» Task goal: Each line in the records below that has the word "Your" should be copied.

##### Materials provided

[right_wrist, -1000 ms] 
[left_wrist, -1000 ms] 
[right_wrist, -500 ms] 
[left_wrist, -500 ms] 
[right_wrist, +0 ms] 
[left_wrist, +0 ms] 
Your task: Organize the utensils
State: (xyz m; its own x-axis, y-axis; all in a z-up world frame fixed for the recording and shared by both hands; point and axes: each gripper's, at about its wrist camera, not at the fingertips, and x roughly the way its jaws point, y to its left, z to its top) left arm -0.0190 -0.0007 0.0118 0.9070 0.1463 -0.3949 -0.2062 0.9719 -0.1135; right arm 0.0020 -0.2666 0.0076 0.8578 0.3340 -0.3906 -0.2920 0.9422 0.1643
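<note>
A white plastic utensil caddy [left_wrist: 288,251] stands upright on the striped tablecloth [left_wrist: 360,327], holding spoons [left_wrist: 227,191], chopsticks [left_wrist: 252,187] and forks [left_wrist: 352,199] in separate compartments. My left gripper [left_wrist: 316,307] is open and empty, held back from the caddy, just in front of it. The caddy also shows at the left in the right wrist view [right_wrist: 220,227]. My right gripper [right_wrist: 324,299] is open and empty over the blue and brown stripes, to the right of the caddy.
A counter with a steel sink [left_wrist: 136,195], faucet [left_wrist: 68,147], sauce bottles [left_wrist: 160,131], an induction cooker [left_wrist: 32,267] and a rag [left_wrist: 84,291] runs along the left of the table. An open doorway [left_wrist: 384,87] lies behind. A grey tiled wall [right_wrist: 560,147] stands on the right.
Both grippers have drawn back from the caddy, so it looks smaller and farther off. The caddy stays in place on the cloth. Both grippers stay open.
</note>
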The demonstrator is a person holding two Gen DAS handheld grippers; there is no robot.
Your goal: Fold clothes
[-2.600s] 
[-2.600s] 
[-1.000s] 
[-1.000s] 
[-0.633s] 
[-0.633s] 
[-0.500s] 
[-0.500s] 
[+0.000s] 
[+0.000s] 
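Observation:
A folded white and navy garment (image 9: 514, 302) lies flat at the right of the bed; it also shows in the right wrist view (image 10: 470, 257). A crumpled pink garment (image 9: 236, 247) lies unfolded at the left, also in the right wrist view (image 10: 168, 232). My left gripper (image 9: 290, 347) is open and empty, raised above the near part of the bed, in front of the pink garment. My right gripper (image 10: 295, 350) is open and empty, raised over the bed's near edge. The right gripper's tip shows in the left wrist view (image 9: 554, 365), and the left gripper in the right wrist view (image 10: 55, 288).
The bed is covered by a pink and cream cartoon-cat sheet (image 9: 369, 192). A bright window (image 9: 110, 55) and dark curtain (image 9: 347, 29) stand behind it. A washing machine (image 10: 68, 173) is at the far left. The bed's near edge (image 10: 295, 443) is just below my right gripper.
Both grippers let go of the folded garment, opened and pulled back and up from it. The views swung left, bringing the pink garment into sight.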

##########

» Expected output:
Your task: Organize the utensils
Your goal: Fold clothes

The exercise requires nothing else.